Note each line in the data holding the string "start" and report it.

▶ Provided information:
* * * *

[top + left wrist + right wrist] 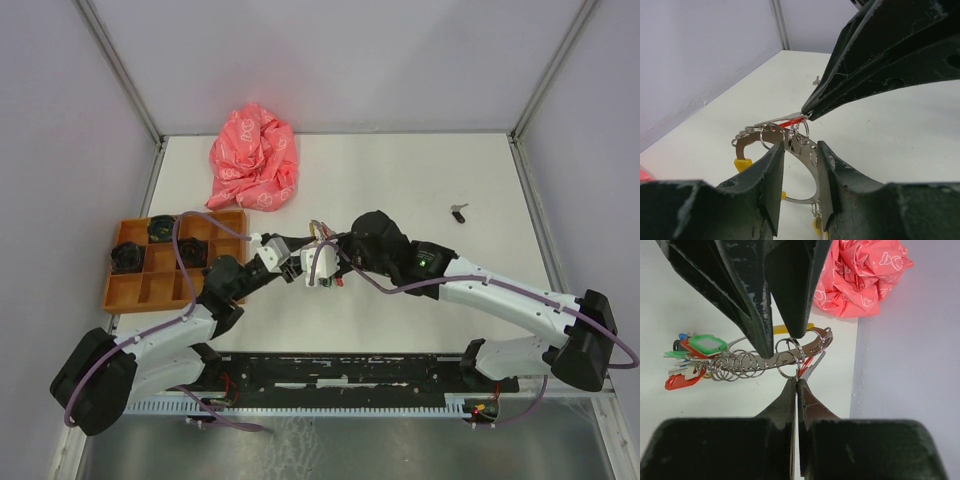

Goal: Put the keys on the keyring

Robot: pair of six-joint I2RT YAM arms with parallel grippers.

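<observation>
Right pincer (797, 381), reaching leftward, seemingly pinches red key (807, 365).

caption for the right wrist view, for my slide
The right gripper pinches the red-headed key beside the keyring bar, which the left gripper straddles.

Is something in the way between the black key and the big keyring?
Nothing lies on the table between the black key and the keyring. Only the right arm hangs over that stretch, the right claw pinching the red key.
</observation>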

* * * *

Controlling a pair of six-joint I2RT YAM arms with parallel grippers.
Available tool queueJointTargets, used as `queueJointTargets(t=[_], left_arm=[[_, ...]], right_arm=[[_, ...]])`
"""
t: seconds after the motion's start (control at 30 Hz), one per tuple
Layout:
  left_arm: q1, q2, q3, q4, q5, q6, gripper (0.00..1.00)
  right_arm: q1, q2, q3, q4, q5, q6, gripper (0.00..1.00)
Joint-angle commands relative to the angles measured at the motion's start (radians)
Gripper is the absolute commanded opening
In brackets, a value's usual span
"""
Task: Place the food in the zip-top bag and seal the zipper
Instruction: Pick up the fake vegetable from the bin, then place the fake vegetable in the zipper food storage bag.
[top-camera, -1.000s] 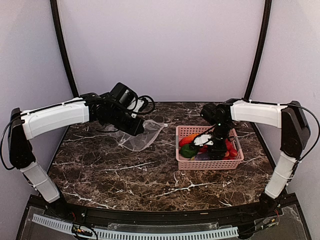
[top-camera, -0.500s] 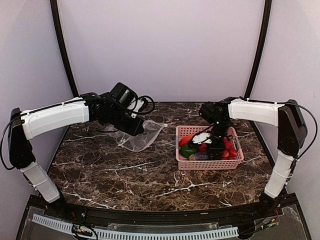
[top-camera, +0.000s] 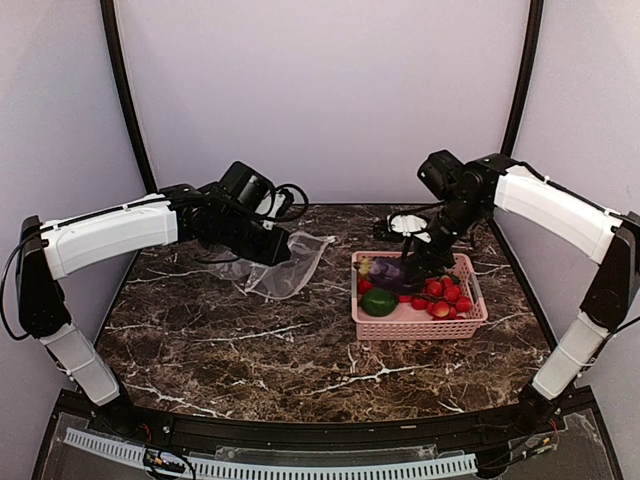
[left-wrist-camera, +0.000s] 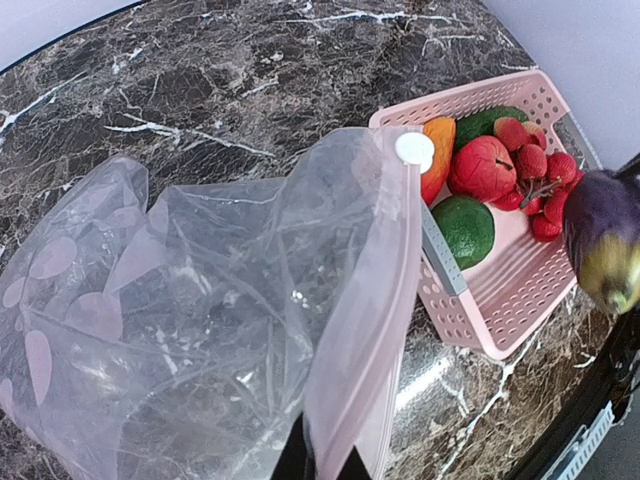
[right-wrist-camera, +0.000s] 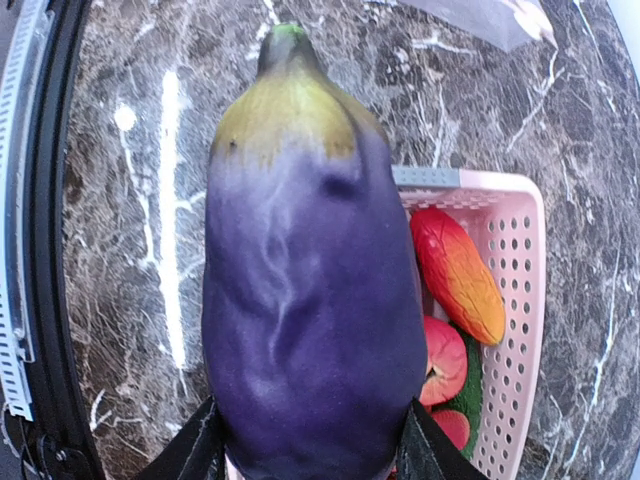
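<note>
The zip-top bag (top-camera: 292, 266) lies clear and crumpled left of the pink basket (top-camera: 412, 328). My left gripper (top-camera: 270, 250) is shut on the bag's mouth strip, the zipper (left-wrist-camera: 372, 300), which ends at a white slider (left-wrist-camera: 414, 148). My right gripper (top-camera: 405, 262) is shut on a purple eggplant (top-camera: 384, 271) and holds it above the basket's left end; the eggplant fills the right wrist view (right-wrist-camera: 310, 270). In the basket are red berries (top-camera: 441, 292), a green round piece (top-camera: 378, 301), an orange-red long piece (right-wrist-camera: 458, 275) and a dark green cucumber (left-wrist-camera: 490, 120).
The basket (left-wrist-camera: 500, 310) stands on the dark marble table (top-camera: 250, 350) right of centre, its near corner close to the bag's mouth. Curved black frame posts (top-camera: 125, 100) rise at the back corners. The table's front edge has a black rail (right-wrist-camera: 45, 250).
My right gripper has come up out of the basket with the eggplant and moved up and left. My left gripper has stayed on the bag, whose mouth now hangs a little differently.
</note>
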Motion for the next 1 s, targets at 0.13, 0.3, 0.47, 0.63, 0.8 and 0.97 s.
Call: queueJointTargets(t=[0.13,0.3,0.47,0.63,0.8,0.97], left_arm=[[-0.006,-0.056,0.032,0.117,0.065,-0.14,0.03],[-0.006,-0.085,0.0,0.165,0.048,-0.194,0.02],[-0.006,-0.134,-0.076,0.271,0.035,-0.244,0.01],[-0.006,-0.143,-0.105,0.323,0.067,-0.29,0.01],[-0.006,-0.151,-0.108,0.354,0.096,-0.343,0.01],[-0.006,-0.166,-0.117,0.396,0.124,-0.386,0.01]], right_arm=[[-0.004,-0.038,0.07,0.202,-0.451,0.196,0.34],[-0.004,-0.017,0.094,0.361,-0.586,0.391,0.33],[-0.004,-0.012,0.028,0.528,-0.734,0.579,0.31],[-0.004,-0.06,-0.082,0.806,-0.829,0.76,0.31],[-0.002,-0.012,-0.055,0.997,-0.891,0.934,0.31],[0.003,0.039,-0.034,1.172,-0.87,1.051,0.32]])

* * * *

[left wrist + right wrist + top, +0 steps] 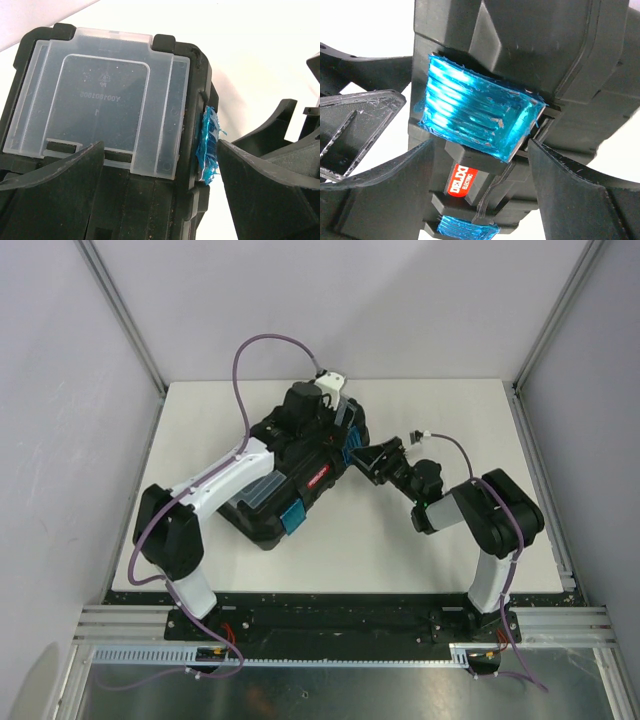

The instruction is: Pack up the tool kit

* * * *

▶ Answer space:
t: seconds after the motion's start (control at 30 Hz), one per tuple
Joint-angle commands relative to the angles measured at the motion's start (radians)

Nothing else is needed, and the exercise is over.